**EXERCISE**. All of the data is to be printed again exactly as it appears.

**PROVIDED DATA**.
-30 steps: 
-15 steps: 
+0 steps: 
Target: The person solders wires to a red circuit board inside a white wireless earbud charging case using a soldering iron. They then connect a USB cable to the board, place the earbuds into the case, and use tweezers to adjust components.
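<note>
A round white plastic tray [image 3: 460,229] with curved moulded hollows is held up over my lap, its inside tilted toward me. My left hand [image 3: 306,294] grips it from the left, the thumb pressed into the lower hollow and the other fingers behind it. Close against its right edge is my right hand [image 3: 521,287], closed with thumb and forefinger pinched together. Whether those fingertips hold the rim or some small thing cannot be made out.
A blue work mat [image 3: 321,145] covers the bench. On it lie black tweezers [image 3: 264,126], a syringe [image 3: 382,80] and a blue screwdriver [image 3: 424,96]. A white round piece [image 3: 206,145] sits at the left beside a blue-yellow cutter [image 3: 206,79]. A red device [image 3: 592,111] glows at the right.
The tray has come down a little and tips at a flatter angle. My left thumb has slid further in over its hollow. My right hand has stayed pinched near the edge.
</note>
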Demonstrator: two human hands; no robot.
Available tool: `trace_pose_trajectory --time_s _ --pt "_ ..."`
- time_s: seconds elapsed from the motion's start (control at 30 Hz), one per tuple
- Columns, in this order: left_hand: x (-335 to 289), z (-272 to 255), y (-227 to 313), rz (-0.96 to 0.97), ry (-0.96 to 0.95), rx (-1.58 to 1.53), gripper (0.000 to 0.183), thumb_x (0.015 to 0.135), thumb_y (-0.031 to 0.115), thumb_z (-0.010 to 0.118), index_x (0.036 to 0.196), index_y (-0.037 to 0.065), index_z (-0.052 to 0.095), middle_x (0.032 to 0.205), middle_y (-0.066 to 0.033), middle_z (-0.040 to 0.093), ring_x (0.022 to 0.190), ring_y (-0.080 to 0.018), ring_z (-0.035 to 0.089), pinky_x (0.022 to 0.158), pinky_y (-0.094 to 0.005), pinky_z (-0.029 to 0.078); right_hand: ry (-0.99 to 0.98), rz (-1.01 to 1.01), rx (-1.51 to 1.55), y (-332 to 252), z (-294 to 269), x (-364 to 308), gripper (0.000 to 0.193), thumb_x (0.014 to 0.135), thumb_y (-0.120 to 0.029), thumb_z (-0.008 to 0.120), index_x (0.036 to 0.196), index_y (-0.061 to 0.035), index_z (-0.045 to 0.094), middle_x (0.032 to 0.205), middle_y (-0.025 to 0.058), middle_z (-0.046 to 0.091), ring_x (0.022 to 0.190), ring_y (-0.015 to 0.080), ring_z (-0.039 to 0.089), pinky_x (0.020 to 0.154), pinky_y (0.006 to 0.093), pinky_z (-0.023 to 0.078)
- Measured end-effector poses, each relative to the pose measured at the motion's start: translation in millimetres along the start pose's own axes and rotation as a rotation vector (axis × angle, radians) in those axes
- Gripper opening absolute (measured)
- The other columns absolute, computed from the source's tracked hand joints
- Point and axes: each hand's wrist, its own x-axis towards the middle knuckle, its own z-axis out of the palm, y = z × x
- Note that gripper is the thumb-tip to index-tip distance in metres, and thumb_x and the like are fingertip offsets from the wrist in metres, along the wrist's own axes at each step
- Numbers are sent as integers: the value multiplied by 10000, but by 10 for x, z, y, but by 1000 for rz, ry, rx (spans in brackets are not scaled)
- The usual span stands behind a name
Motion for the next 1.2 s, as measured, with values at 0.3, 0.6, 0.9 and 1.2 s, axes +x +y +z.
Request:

**EXPECTED OUTPUT**.
-30 steps: 
-15 steps: 
+0 steps: 
Target: The person solders wires to a red circuit board inside a white wireless earbud charging case using a soldering iron. They then connect a USB cable to the board, place the earbuds into the case, and use tweezers to adjust components.
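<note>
A round white plastic tray [image 3: 460,229] with curved moulded hollows is held up over my lap, its inside tilted toward me. My left hand [image 3: 306,294] grips it from the left, the thumb pressed into the lower hollow and the other fingers behind it. Close against its right edge is my right hand [image 3: 521,287], closed with thumb and forefinger pinched together. Whether those fingertips hold the rim or some small thing cannot be made out.
A blue work mat [image 3: 321,145] covers the bench. On it lie black tweezers [image 3: 264,126], a syringe [image 3: 382,80] and a blue screwdriver [image 3: 424,96]. A white round piece [image 3: 206,145] sits at the left beside a blue-yellow cutter [image 3: 206,79]. A red device [image 3: 592,111] glows at the right.
The tray has come down a little and tips at a flatter angle. My left thumb has slid further in over its hollow. My right hand has stayed pinched near the edge.
</note>
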Demonstrator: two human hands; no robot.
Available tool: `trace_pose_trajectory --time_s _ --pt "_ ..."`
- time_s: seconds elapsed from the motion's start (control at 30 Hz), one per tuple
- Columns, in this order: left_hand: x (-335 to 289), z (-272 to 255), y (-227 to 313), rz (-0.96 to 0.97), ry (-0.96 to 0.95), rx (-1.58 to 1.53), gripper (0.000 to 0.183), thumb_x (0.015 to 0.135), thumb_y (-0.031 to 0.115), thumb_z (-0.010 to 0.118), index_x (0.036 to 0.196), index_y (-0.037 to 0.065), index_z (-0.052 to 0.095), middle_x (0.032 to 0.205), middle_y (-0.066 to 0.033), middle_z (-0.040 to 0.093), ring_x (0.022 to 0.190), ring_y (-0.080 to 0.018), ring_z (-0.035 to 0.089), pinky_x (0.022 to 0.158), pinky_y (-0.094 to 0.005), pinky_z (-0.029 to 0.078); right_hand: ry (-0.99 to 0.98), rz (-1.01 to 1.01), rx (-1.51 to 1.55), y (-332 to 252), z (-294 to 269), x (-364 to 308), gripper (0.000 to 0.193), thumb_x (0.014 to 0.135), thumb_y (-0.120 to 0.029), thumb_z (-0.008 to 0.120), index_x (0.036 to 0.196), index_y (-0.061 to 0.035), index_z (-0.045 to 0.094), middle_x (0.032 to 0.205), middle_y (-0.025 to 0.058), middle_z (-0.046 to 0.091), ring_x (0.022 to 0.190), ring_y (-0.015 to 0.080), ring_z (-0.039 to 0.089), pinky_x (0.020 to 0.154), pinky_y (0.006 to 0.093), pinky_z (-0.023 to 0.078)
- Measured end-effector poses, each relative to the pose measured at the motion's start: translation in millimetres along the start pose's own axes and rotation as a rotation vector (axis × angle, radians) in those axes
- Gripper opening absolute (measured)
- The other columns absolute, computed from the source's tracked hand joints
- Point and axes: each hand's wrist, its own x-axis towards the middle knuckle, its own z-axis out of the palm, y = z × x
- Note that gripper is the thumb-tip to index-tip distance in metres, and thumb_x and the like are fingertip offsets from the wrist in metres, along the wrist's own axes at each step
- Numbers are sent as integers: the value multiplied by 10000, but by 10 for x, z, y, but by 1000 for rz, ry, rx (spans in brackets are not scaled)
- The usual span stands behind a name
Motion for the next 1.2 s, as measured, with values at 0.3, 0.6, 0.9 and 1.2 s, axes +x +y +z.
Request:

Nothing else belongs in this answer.